Almost everything you see is of the 19th century,
although internally the arcades survive from the earlier
church. The tower too, remains in its original position
to show that the north aisle was the site of the original
church. But today the building is greatly enlarged. You
step inside to see a Norman font set on a high pedestal
in a sea of spectacular glazed 19th century tiles, a
juxtaposition which depicts, in essence, the journey that
this building has made over the centuries.
Preedy's
east window tracery is spectacular, but a major 19th
century restoration is made or broken by its glass, and
that at St Mary is consistently good. There is a fine
tree of Jesse, effectively Christ's family tree, an
articulate and unusual expression of 19th century
theology. There are some very good Old Testament scenes:
Abraham greeting the three angels while his wife Sarah
watches from behind the door is haunting. In an adjacent
scene, an angel arrives in the nick of time to save Isaac
from his father's sacrificial knife, in what must be the
most terrifying story in the entire Bible. A third shows
Abraham sending Hagar into exile with her son Ishmael.

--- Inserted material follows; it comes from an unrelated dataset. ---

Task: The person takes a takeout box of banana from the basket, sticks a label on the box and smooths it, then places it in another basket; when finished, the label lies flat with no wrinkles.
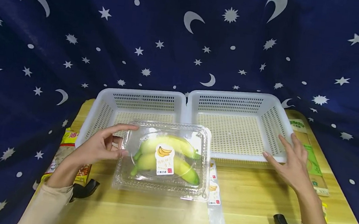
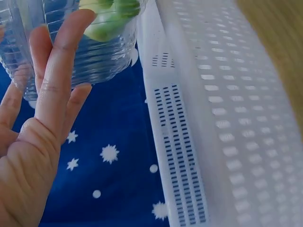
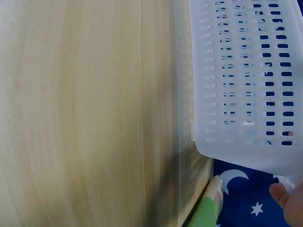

Ishmael, of course, is Abraham's first born son, but was
disinherited by the birth of Isaac. This is a fairly
unusual scene in 19th century glass, but is particularly
pertinent in the present troubled times; Ishmael is
considered by Muslims to be an ancestor of the prophet
Mohammed, and as such is a venerated patriarch of Islam.
Sarah watches from the door with understandably mixed
feelings.
The modern
Annunciation is a little insipid for my tastes, but
provides a nice counterpoint to the richness of its
Victorian neighbours.
St Mary is
not without is medieval survivals, including an excellent
rood screen depicting the twelve apostles on its panels.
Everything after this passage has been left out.